- _YOUR GOAL_: Taking the data below line by line, count those that include the word "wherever" and report the number alone.

-----

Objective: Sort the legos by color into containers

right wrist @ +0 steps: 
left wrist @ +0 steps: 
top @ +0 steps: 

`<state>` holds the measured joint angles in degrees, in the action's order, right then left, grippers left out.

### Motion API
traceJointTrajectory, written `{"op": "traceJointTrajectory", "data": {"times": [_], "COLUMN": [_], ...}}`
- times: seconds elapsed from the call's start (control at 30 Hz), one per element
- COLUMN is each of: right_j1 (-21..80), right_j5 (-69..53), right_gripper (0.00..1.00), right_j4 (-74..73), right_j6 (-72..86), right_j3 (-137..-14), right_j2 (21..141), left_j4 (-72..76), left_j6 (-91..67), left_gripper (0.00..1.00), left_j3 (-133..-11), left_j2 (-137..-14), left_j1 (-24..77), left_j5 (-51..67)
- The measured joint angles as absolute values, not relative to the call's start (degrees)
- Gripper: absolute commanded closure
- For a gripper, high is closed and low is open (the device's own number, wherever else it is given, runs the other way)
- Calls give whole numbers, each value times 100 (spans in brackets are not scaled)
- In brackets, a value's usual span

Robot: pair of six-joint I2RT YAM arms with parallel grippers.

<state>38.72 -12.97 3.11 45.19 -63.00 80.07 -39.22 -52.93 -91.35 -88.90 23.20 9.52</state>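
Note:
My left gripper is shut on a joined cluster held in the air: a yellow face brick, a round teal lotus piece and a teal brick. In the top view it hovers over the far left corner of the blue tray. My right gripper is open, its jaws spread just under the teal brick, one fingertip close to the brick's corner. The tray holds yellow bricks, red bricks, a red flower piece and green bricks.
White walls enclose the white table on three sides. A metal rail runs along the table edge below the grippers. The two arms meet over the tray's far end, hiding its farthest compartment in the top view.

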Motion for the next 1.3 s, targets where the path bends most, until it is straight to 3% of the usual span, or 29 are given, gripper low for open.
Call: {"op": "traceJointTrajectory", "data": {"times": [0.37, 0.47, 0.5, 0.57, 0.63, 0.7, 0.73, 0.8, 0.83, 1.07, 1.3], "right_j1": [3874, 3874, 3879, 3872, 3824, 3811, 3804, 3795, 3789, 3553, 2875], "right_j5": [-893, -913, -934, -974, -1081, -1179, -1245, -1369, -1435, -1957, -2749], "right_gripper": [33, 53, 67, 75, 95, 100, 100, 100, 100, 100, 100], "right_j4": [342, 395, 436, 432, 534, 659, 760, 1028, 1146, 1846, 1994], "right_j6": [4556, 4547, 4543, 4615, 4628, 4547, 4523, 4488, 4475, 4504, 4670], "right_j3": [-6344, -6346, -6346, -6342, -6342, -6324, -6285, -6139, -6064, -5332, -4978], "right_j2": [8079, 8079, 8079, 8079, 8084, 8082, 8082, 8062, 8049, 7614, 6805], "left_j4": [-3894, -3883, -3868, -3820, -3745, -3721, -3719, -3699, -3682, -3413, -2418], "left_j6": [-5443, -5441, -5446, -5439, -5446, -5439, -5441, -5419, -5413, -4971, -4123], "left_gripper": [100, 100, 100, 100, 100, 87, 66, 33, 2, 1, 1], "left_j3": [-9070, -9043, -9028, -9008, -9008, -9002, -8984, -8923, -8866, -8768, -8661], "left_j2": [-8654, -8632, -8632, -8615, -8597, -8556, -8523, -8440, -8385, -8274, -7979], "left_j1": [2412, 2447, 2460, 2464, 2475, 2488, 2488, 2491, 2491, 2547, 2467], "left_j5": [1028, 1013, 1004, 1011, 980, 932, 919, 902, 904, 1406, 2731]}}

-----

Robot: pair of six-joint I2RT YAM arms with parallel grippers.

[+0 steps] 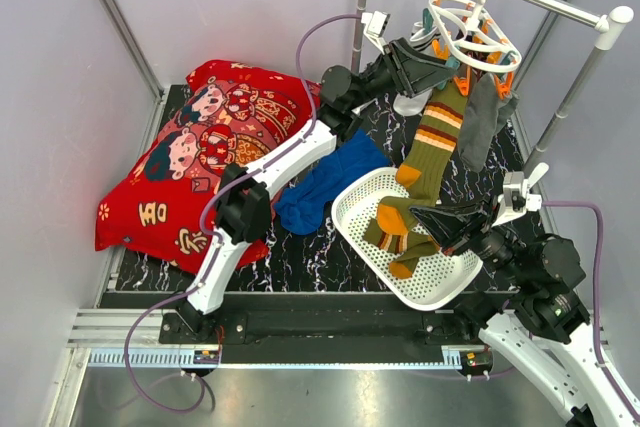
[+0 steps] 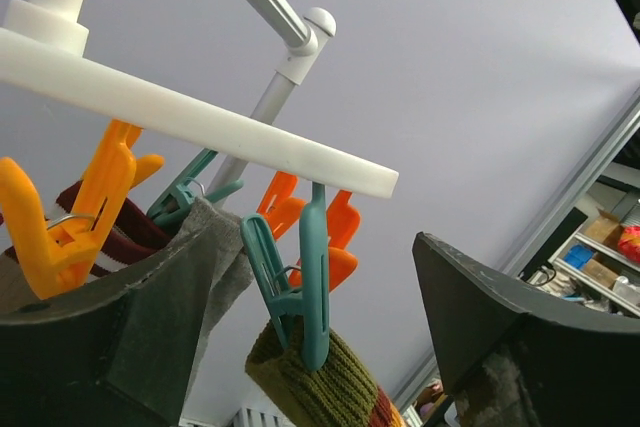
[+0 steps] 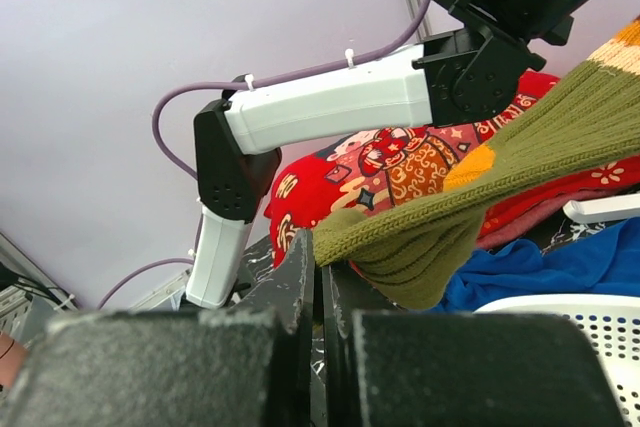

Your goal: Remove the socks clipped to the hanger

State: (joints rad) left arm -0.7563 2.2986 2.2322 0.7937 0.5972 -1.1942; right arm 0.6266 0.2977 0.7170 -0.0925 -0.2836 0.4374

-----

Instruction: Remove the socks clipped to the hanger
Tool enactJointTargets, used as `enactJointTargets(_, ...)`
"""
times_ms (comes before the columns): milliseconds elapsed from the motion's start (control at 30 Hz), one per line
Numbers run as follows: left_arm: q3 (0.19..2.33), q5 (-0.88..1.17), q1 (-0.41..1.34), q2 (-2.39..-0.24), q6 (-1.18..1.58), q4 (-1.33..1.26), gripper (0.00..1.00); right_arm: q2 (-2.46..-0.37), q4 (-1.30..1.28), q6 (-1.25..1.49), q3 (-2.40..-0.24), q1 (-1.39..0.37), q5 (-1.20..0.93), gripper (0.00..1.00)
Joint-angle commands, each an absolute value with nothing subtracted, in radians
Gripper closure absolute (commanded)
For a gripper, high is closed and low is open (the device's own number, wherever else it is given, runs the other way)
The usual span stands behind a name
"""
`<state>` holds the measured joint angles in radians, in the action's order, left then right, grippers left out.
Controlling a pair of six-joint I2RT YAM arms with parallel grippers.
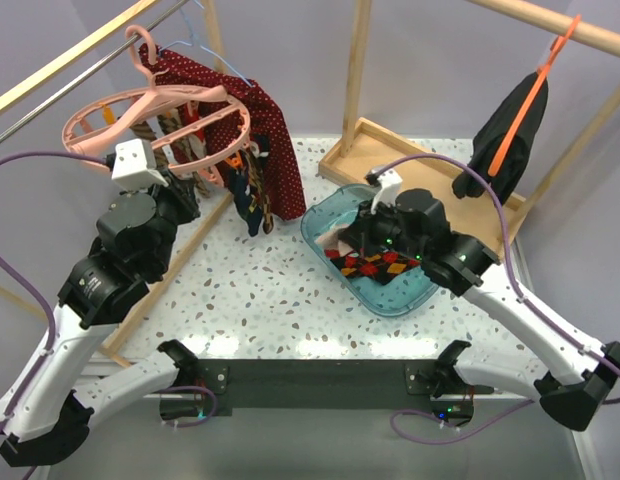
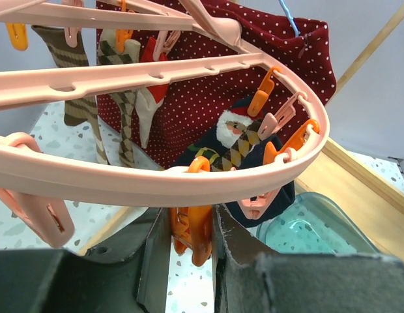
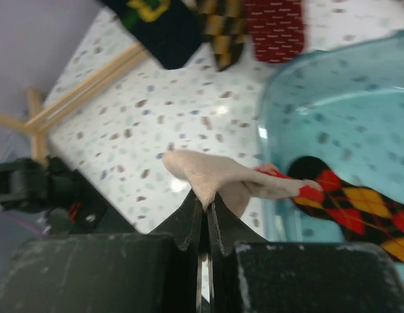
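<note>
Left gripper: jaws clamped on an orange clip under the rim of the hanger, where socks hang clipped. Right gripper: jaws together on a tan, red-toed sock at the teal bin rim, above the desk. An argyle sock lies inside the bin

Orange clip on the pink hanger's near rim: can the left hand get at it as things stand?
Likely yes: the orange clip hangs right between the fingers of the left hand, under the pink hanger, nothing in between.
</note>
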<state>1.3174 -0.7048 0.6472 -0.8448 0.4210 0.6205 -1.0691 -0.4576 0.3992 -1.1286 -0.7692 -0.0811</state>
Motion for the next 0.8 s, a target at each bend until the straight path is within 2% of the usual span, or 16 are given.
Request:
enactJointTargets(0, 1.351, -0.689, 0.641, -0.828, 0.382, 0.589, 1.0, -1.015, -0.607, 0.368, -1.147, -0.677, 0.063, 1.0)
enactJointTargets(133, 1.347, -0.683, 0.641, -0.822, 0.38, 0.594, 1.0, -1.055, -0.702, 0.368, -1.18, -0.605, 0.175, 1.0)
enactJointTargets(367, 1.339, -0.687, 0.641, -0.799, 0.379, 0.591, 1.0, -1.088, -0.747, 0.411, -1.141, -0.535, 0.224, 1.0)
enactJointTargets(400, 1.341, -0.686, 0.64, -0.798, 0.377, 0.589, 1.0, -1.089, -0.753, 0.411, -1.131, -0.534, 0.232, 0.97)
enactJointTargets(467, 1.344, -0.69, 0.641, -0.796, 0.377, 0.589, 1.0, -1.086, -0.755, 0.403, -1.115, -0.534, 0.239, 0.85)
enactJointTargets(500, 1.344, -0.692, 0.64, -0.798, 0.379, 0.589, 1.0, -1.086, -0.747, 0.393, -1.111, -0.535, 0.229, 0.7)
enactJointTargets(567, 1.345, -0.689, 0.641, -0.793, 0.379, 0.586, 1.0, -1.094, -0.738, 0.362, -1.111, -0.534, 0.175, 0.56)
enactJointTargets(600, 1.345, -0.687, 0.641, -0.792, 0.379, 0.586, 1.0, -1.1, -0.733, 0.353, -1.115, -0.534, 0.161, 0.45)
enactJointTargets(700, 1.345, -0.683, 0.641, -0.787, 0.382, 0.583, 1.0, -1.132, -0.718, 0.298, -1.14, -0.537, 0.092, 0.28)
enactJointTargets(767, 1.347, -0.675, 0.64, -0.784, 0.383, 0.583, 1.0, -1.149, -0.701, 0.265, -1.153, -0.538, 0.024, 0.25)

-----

- _OUTPUT BELOW_: 2